TOKYO -- Most people worried about the next Korean war have their eyes on the Demilitarized Zone between North and South Korea. But the Japanese are worried that the conflict could be touched off here.
The possible assassination of South Korea's president, Kim Young Sam, during his visit to Japan this week is the nightmare scenario twisting in the background of his coming summit. The killing of the popular president would be the sort of devastating action just short of war that North Korea has resorted to before.
Tokyo is under security alert.
In 1983, 18 South Korean officials, including Deputy Prime Minister So Sok Chun, were killed by a remote-controlled bomb while in Rangoon. Subsequent arrests and announcements by the Burmese government indicated strong links to North Korea.
Four years later, terrorists blew up a Korean Air jet flying from Seoul to Bahrain. One was captured. In court, she testified that she had received direct orders from Kim Jong Il, son and heir-apparent of North Korean ruler Kim Il Sung, to plant the explosives as part of a campaign to disrupt the 1988 Olympics in Seoul.
During the four contentious decades since the Korean War concluded with an armistice but no treaty, numerous other assassinations have been attributed to North Korea, including the murder of the South Korean president's mother in 1960.
Within North Korea's vast military of more than a million troops are believed to be a substantial number of special forces trained for such missions.
Japan has its own historical baggage concerning Korean officials. In 1973, South Korean opposition leader Kim Tae Jung was abducted from a Tokyo hotel by South Korean intelligence agents and imprisoned in South Korea. A year later, a Korean living in Japan attempted to assassinate then-Prime Minister Park Chung Hee.
Today, hundreds of thousands of Koreans live in Japan, and if the North has any support outside of China, it is likely to be found in a small subgroup in this loose-knit Korean community.
Included are inflexible adherents of the North Korean regime, some of whom provide a critical financial conduit between Koreans living in Japan and relatives inside the impoverished Stalinist state. It is understood by the senders that most of the money is siphoned off for use by the government, which has few sources of hard currency.

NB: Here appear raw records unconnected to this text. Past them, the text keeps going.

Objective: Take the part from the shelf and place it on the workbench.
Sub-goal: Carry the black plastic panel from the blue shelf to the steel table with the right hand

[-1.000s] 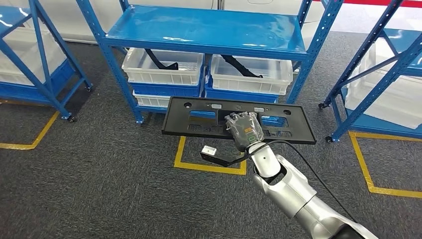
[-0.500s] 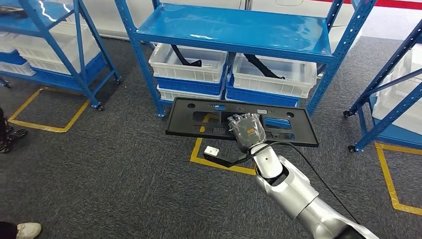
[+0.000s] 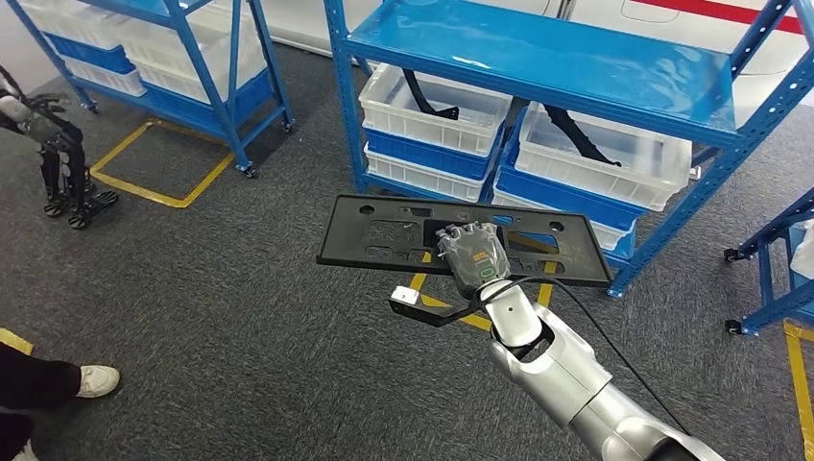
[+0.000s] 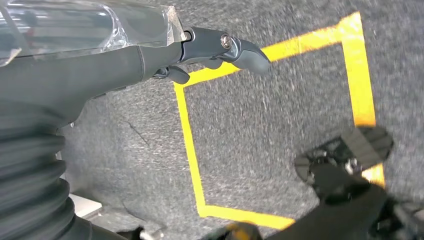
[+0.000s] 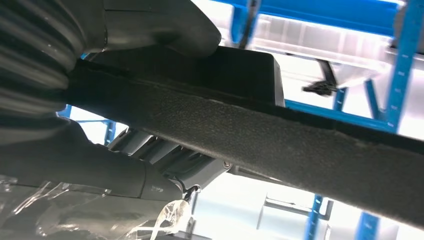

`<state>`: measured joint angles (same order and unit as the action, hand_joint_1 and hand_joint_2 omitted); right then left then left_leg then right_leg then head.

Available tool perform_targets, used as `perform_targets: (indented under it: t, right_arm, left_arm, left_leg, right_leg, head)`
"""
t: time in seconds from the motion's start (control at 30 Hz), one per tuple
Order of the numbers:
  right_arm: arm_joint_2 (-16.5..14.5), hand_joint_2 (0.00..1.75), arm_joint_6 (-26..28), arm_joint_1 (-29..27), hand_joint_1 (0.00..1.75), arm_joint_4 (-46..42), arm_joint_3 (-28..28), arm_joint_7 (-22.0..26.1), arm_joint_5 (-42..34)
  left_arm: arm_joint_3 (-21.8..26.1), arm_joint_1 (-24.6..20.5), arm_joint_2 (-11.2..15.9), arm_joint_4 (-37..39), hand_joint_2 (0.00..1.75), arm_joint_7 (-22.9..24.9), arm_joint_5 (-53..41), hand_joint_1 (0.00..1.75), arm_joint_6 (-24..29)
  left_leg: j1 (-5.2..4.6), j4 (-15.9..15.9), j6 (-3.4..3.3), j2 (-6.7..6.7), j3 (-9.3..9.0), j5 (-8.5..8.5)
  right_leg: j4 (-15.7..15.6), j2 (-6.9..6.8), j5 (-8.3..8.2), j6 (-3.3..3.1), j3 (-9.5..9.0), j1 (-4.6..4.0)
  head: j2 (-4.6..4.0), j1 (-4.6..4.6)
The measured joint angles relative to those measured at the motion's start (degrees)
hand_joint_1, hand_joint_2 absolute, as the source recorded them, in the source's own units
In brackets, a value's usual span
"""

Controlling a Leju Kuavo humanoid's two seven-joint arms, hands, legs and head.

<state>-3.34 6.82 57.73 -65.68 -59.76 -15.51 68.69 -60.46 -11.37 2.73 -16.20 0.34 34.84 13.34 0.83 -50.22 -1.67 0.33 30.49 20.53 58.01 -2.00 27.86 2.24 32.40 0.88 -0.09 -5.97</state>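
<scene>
The part is a long flat black plastic panel with cut-outs. I carry it level above the grey carpet, in front of the blue shelf. My right hand grips its near edge around the middle, fingers over the top. In the right wrist view the part's edge runs across close up, with the thumb on one face and the fingers on the other. My left hand hangs over the floor with its fingers stretched out and nothing in it.
White bins holding black parts sit on the shelf's lower level. A second blue shelf stands at the far left. A person's shoe and dark legs are at the left. Yellow tape marks squares on the carpet.
The whole picture has shifted right, so the camera has turned left. The far-left shelf, the dark legs and the person's shoe have come further into view. My right hand still holds the part.
</scene>
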Motion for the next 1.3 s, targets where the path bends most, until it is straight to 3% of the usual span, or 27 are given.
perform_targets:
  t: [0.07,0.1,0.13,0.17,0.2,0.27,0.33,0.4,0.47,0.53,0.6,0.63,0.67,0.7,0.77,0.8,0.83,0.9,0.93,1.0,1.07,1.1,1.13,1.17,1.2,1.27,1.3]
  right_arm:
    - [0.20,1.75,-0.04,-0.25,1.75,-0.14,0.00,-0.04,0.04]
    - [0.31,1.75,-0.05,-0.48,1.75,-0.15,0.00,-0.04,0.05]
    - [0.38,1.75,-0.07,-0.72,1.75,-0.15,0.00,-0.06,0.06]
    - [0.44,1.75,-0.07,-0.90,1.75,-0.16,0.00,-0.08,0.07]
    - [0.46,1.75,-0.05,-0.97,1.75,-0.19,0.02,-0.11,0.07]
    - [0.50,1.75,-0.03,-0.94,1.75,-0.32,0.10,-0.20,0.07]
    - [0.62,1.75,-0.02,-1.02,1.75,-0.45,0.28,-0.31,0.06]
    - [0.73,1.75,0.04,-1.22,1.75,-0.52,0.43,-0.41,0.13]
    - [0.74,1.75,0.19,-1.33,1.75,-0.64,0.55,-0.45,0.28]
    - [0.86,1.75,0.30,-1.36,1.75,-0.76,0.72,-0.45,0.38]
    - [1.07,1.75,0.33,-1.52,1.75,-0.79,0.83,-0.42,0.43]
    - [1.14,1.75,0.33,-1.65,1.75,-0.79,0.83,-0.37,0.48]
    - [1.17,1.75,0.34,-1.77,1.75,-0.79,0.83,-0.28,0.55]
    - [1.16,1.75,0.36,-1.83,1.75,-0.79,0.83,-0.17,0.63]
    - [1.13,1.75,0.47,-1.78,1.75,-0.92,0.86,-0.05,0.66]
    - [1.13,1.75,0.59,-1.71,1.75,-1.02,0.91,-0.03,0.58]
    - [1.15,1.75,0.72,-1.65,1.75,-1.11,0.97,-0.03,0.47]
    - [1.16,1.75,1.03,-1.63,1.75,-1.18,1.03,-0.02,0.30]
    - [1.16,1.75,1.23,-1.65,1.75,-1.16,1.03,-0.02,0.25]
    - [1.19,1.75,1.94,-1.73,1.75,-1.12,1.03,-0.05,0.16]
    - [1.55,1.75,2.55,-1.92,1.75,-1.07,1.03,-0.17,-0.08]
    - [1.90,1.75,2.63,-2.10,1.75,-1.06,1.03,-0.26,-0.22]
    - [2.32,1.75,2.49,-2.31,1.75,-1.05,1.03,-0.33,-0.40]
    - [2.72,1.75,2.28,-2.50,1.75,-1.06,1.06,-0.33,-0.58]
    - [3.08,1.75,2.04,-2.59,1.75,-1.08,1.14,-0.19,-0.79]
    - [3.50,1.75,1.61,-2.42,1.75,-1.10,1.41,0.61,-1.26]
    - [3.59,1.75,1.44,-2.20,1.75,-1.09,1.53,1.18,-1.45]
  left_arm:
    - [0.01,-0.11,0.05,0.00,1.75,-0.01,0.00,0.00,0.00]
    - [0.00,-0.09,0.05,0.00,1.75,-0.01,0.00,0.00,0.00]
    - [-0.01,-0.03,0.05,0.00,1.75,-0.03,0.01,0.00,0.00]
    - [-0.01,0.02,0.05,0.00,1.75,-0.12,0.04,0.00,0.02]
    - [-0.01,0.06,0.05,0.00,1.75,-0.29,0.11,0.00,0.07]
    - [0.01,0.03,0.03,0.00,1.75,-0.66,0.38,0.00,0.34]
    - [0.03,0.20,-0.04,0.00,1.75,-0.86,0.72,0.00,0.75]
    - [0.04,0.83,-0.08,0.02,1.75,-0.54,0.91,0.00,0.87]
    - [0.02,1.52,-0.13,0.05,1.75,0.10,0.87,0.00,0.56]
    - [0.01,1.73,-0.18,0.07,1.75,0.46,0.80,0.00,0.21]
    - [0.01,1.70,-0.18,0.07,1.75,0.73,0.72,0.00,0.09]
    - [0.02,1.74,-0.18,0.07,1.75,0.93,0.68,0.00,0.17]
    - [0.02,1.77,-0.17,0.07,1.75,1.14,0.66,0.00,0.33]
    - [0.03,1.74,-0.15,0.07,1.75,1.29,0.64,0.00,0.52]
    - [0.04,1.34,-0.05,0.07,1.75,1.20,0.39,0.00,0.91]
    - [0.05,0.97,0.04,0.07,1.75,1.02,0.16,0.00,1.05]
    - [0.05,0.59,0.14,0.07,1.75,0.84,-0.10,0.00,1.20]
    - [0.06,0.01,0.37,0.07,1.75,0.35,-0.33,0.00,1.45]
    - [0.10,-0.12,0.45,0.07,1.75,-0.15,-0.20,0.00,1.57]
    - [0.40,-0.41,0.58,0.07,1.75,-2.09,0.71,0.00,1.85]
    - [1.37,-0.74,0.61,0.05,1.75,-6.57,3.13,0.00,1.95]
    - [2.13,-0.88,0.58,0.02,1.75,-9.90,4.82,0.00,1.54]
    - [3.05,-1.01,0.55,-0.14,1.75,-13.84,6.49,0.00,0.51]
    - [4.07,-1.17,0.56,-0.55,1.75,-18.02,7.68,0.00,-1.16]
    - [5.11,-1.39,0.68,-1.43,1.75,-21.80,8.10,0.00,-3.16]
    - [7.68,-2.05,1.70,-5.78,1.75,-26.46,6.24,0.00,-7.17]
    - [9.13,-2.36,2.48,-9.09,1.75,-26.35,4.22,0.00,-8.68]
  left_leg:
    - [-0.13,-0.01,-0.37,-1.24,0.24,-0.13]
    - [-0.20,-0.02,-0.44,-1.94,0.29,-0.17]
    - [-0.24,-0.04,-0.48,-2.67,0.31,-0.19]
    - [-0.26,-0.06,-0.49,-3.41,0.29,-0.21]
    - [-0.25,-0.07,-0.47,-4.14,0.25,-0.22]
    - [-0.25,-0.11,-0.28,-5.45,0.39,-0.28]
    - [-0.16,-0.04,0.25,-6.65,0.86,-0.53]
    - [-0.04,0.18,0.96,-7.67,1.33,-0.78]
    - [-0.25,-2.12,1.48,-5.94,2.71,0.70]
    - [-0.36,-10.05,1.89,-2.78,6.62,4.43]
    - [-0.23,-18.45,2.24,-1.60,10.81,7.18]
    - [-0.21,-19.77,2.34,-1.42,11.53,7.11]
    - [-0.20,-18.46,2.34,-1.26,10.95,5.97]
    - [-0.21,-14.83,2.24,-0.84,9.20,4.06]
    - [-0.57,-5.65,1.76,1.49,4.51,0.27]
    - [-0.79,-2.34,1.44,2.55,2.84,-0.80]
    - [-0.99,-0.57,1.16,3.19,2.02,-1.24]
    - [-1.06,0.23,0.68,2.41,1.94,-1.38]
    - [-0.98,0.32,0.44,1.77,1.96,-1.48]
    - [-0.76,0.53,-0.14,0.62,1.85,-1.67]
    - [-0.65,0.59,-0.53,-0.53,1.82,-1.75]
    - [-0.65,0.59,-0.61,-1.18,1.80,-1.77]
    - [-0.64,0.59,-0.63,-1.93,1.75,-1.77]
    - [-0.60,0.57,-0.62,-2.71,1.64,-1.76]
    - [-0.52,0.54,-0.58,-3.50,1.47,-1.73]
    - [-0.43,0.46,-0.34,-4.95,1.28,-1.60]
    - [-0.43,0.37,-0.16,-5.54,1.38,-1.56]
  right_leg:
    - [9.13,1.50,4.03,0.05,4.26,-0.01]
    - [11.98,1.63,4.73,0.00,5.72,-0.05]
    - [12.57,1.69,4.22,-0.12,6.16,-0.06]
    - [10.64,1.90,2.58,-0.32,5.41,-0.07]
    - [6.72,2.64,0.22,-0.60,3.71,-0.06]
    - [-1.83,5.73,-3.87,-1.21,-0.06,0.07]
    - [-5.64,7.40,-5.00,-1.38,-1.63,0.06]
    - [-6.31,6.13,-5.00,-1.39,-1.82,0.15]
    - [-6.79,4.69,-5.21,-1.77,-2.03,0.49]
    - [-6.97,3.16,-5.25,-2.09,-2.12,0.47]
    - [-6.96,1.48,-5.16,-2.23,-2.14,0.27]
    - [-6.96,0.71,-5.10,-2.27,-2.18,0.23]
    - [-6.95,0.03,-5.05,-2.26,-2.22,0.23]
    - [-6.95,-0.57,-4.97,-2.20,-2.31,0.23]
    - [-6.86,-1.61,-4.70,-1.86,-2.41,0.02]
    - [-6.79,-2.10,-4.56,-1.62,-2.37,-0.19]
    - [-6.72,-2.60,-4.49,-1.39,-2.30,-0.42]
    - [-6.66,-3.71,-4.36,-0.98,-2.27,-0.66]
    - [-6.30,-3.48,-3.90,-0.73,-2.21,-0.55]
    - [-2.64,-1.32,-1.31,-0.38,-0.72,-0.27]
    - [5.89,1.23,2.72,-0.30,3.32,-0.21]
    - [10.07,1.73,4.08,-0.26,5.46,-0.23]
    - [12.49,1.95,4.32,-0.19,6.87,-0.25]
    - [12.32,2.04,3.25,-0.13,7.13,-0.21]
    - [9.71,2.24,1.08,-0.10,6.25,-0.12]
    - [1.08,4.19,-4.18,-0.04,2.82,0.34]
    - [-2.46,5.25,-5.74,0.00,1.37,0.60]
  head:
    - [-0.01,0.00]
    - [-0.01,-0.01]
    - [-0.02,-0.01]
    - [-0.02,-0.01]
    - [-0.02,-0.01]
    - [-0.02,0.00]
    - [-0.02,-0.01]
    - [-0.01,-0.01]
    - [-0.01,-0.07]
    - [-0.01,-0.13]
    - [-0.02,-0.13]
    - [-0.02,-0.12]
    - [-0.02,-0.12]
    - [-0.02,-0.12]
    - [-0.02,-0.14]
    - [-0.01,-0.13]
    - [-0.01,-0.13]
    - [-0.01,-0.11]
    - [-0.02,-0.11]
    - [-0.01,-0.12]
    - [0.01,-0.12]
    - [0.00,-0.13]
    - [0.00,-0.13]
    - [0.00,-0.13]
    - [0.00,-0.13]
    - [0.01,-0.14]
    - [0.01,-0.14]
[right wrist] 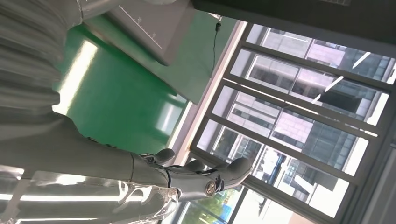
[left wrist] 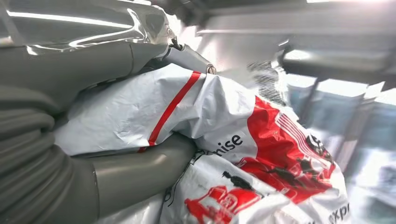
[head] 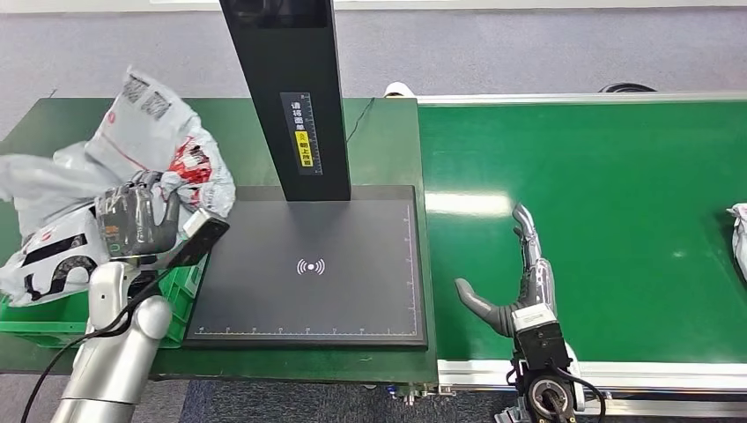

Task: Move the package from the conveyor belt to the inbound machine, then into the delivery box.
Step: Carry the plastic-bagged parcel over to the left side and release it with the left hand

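My left hand (head: 134, 218) grips a crumpled white and red plastic mail package (head: 181, 150) above the green delivery box (head: 53, 319) at the left. Up close, the package (left wrist: 243, 154) lies pressed between the thumb (left wrist: 135, 172) and the fingers (left wrist: 93, 60). The black inbound machine (head: 308, 264) with its scan pad sits in the middle, bare. My right hand (head: 515, 291) hovers over the near edge of the green conveyor belt (head: 617, 203), fingers spread and holding nothing; its fingers (right wrist: 205, 179) stretch out straight.
Several other grey and white packages (head: 44, 229) fill the green box. A black post (head: 286, 97) rises from the back of the machine. Another white package (head: 738, 236) lies on the belt at the far right edge.
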### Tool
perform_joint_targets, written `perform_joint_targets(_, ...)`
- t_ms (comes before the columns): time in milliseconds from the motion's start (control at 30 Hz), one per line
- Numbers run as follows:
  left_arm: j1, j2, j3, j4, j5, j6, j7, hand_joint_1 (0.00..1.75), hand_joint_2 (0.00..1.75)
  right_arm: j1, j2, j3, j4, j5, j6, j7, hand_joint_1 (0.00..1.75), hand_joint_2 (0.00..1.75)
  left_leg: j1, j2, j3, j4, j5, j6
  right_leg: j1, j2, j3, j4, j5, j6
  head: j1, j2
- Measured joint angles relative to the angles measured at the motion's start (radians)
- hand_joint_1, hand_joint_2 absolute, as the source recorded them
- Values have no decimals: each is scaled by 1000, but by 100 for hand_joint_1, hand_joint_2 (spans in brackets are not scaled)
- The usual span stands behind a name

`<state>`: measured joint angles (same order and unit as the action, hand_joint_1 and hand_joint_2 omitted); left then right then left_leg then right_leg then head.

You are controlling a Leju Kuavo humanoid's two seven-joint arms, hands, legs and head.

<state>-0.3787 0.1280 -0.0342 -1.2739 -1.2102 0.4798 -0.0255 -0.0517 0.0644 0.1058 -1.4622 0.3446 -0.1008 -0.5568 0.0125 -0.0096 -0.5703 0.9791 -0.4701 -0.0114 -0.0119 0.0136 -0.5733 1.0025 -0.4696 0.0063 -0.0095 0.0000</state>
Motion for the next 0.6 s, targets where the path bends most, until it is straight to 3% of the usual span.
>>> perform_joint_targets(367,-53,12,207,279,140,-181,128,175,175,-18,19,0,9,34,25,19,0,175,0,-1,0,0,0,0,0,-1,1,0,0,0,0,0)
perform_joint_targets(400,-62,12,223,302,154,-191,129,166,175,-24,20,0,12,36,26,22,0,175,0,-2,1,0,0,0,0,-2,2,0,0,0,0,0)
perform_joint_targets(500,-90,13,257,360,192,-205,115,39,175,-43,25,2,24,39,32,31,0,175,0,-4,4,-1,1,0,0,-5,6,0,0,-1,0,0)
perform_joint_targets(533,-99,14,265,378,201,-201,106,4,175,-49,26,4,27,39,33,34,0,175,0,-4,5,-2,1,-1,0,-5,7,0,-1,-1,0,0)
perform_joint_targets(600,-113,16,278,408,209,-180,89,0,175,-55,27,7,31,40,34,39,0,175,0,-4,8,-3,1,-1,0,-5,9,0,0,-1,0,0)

For humanitarian reasons, as well as residual guilt about their brutal colonial occupation of Korea earlier in the century, Japanese officials have been hesitant to disrupt this flow. Consequently, Japan has become a crucial, if unwitting, base for North Korean assistance.
A second concern stems from apologies made by Japanese Prime Minister Morihiro Hosokawa to Korea and other countries for criminal acts during the occupation and World War II.
The apologies are deeply resented by Japan's unrepentant right-wing activists, who have a legacy of staging occasional violent protests -- though Mr. Kim, who has moderated past South Korean demands for reparations in an effort to enhance relations with Japan, would seem an odd target for their wrath.
However, Mr. Kim would be an inviting target for anyone seeking to create chaos in South Korea. He is the country's first freely elected leader since 1961. The popularity of his democratic reforms has been a devastating public relations defeat for North Korea, which has been able in the past to deflect some of the international repugnance for its own leadership by pointing to the often corrupt and unpopular military leaders to the south.
Security is always tight in Tokyo for visits by state leaders, but measures for Mr. Kim's visit appear especially stringent. Copies of his schedule were distributed to the press with the request that it be used but not disseminated.
Newspapers have reported that 16,000 police have been assigned special duties for the occasion. A Foreign Ministry official provided a vastly larger number, saying that in excess of 100,000 officers would be on duty.
More officers have been evident on the already well-patrolled downtown streets, even in comparison with other state visits, and that is expected to increase dramatically with Mr. Kim's arrival.
Security officials decline to provide specific information, but cars have been pulled over for spot checks, and a senior government official just returned from a holiday weekend said that unusual efforts were being made to keep train platforms swept of packages, presumably out of fear of explosives.